David Merkel, author of the AlephBlog, has an extensive background on Wall Street and is something of a value investor when it comes to his money management principles. There is a lot of good content on his site in various disciplines within the investment analysis and money management domains so this will likely be the beginning of a multi-part digest series. This one deals with his lessons about the corporate bond market. To read the entire original discussion, please click the title heading of each section.
The Education of a Corporate Bond Manager, Part I
How I learned the basics, and survived 9/11.

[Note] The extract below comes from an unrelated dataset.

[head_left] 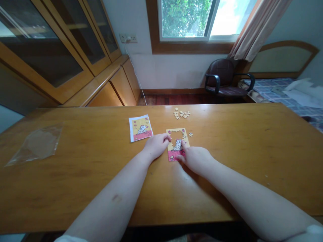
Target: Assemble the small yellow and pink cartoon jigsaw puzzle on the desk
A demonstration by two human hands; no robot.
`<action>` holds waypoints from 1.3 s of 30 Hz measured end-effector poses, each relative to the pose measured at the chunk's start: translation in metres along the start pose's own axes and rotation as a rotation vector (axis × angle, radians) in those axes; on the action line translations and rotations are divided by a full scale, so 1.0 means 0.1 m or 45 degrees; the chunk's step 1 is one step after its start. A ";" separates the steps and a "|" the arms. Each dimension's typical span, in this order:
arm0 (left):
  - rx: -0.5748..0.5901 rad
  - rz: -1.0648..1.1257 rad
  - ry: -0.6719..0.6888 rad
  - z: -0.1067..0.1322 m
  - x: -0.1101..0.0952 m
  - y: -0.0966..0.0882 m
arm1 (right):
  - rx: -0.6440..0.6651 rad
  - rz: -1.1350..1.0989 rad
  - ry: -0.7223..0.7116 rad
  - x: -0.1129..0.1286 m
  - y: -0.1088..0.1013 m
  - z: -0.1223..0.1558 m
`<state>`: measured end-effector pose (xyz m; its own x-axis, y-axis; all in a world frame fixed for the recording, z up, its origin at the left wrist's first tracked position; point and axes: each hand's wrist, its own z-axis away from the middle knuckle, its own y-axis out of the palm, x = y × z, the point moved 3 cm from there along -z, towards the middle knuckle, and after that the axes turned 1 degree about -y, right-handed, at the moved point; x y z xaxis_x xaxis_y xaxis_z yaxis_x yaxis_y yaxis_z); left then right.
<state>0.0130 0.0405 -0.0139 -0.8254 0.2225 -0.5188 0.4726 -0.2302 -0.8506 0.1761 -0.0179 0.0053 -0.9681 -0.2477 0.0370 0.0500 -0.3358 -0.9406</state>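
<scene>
Right hand [198, 159] touches the puzzle [176, 148] beneath it.

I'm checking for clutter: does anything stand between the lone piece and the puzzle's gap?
Only the flat right border of the puzzle lies between the piece and gap; the right hand rests nearer the person.
</scene>
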 end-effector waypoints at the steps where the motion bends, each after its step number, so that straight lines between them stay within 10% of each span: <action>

- “Bond swap”– trading away an older bond of a company for a new issue
- New deals almost always came cheap
- Think about bonds as a put option on the equity
- When selling a bond, look at what investment banks ran the books of the deal
- Never make it look like there are two sellers (by working with two banks) or bids will vanish; bad etiquette to employ two banks without telling them they’re in competition with one another
The Education of a Corporate Bond Manager, Part II
How I learned to trade bonds, and engage in intelligent price discovery.

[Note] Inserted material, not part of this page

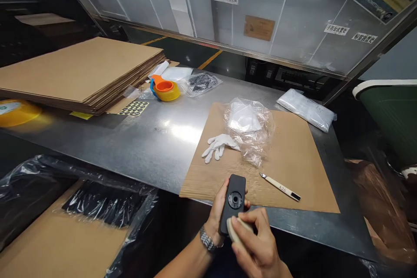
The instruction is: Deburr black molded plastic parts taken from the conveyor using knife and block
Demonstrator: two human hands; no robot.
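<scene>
My left hand [217, 213] is wrapped round a flat black plastic part [233, 202] with a round dial-like recess, held upright over the near edge of the steel table [156, 139]. My right hand [257, 243] pinches a cream-coloured pad or block [237, 228] against the lower end of that part. Just beyond, on a brown cardboard sheet [293, 156], lie a white glove [219, 145], a crumpled clear plastic bag [250, 128] and a slim craft knife with a pale handle [280, 186].
A stack of flat cardboard [81, 69] sits at the back left beside an orange and yellow tape dispenser [165, 89], a sticker sheet [133, 107] and bagged black parts [202, 83]. A white bag [306, 109] lies back right. Lower left, a plastic-lined box [81, 208] holds black parts.
</scene>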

- If you want to buy a bond not presently offered, find out who brought the deal and made a market in the bond issue
- Price discovery toolkit:
- Comparable bonds in the same industry
- Credit spreads across rating categories
- Credit spreads across the maturity spectrum within rating categories
- Spreads on CDS on the same name
- Value of scarcity vs cost of liquidity
- Proper spread tradeoffs on premium vs discount bonds
- Calculate spread on last few trades
- There is a price to gain liquidity that the issuer pays
- “One-minute drill” creditworthiness check on Bloomberg:
- GPO, how has the stock price moved over the last year?
- HIVG, how have option implied volatilities moved of late?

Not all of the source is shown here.